*WHAT YOU SHOULD DO*: Copy the listing exactly, leaving out every picture.

*INPUT*:
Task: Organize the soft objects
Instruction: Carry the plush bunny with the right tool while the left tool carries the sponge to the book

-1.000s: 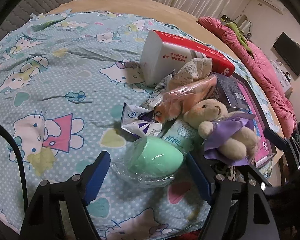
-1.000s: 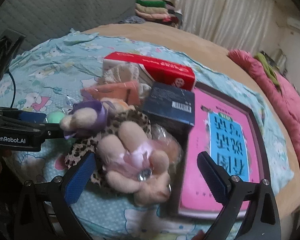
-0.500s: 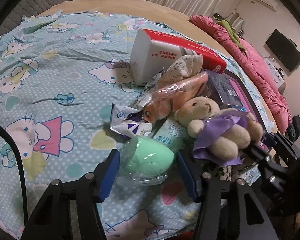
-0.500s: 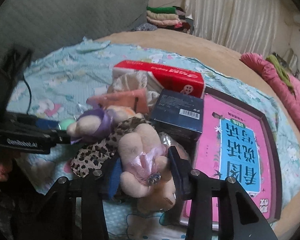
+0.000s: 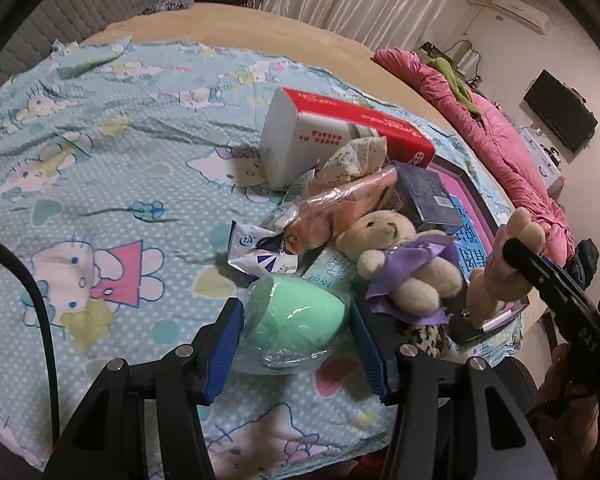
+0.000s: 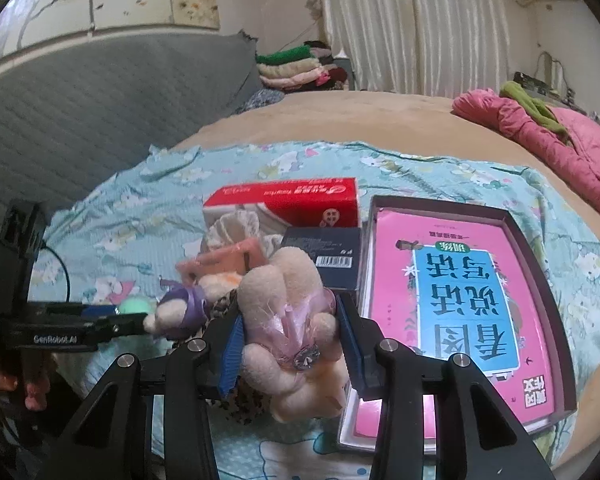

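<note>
My left gripper (image 5: 296, 336) is shut on a green egg-shaped sponge in clear wrap (image 5: 294, 322), low over the Hello Kitty sheet (image 5: 100, 168). My right gripper (image 6: 288, 340) is shut on a beige plush toy with a pink bow (image 6: 288, 320) and holds it lifted; the toy also shows in the left wrist view (image 5: 500, 276). A beige teddy in purple (image 5: 404, 264) lies in the pile next to the sponge, over a leopard-print item (image 5: 424, 334). It also shows in the right wrist view (image 6: 184, 304).
A red and white tissue box (image 5: 332, 136), a dark blue box (image 5: 428, 200), an orange wrapped packet (image 5: 340, 212) and foil packets (image 5: 256, 252) lie in the pile. A pink book in a tray (image 6: 456, 300) lies right. A pink quilt (image 5: 500, 152) lies beyond.
Both grippers closed: the left on the green sponge, the right on the pink-bow plush. The right gripper then lifted the plush up off the pile.
</note>
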The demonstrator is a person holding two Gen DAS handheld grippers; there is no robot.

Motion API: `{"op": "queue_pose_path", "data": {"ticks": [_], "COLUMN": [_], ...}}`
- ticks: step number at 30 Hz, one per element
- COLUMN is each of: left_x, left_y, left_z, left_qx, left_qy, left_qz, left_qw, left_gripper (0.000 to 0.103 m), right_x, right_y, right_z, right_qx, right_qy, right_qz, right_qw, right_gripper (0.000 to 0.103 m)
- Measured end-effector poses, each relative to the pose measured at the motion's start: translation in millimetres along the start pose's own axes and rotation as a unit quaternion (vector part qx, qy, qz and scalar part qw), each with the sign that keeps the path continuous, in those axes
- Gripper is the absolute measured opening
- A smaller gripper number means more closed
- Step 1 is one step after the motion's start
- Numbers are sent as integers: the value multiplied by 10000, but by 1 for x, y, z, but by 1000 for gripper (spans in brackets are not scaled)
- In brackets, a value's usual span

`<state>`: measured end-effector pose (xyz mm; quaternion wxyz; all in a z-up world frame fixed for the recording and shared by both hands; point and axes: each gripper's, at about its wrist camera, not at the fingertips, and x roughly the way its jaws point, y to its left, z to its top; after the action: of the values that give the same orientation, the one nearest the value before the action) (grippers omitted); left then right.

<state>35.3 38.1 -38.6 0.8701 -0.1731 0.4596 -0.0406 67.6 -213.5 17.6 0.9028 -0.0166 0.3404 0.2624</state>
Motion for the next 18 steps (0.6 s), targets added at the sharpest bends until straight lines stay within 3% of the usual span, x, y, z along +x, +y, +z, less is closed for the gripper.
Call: {"op": "queue_pose_path", "data": {"ticks": [7,18], "left_x": [-28,-46], "left_y": [-19,-77], "left_z": [3,18], "left_qx": [249,707], "left_qy": [-375,-507], "left_qz": [173,-52], "left_qw": [9988,9962], "left_gripper": [55,55], "right_x": [-16,-51], "right_y": [-12,-46], "right_z": [5,12], "right_qx": [247,829], "right_qy": [-269,-828], "right_qz": [-27,-318], "right_qw": [9993,9926], "right_gripper": [44,44]}}
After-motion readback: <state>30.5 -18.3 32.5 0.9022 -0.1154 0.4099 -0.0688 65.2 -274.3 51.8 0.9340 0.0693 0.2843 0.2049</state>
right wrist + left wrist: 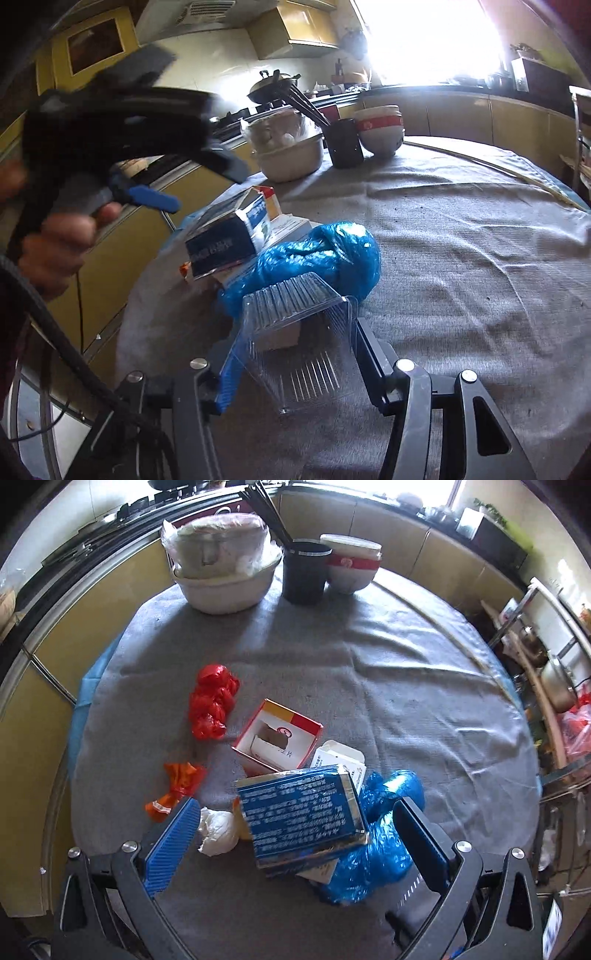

*SOLVED PROBLEM*:
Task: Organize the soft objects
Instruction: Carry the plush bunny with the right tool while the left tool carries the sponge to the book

-1.000s: 
-1.000s: 
-0.500s: 
-0.500s: 
+0.000s: 
+0.000s: 

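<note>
My left gripper (image 5: 296, 336) is shut on a green egg-shaped sponge in clear wrap (image 5: 294, 322), low over the Hello Kitty sheet (image 5: 100, 168). My right gripper (image 6: 288, 340) is shut on a beige plush toy with a pink bow (image 6: 288, 320) and holds it lifted; the toy also shows in the left wrist view (image 5: 500, 276). A beige teddy in purple (image 5: 404, 264) lies in the pile next to the sponge, over a leopard-print item (image 5: 424, 334). It also shows in the right wrist view (image 6: 184, 304).
A red and white tissue box (image 5: 332, 136), a dark blue box (image 5: 428, 200), an orange wrapped packet (image 5: 340, 212) and foil packets (image 5: 256, 252) lie in the pile. A pink book in a tray (image 6: 456, 300) lies right. A pink quilt (image 5: 500, 152) lies beyond.
Both grippers closed: the left on the green sponge, the right on the pink-bow plush. The right gripper then lifted the plush up off the pile.
</note>
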The demonstrator is a person holding two Gen DAS handheld grippers; there is no robot.

Motion API: `{"op": "queue_pose_path", "data": {"ticks": [_], "COLUMN": [_], ...}}`
- ticks: step number at 30 Hz, one per element
- COLUMN is each of: left_x, left_y, left_z, left_qx, left_qy, left_qz, left_qw, left_gripper (0.000 to 0.103 m), right_x, right_y, right_z, right_qx, right_qy, right_qz, right_qw, right_gripper (0.000 to 0.103 m)
- Measured end-effector poses, each relative to the pose measured at the motion's start: translation in millimetres along the start pose's own axes and rotation as a unit quaternion (vector part qx, qy, qz and scalar part qw), each with the sign that keeps the path continuous, in those axes
- Gripper is the absolute measured opening
- A smaller gripper number means more closed
- Step 1 is one step after the motion's start
- Numbers are sent as integers: the value multiplied by 10000, but by 1 for x, y, z, but by 1000 for gripper (spans in brackets are not scaled)
- In brackets, a value's usual span

`<state>`: measured end-effector pose (xyz mm; quaternion wxyz; all in a z-up world frame fixed for the recording and shared by both hands; point and axes: each gripper's, at about its wrist camera, not at the fingertips, and x roughly the way its jaws point, y to its left, z to its top; after the action: of the values that give the same orientation, the one nearest the value before the action) (grippers omitted); left then right.

<state>35.3 38.1 -38.6 0.8701 -0.1731 0.4596 -0.0406 67.6 -213.5 17.6 0.9028 -0.0166 0.3404 0.2624</state>
Motion for the next 18 steps (0.6 s), targets added at the sharpest bends until straight lines stay within 3% of the usual span, x, y, z along +x, +y, +z, less is closed for the gripper.
Call: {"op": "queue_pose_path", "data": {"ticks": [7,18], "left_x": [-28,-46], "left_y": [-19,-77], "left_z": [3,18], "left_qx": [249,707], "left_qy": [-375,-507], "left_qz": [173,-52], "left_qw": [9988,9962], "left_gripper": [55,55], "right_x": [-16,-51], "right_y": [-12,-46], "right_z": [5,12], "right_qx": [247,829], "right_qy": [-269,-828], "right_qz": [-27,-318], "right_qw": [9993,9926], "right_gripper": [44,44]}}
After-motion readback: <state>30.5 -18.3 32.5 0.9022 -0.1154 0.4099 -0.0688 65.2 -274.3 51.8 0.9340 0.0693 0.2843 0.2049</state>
right wrist + left wrist: 

The exercise is done; no more work remains.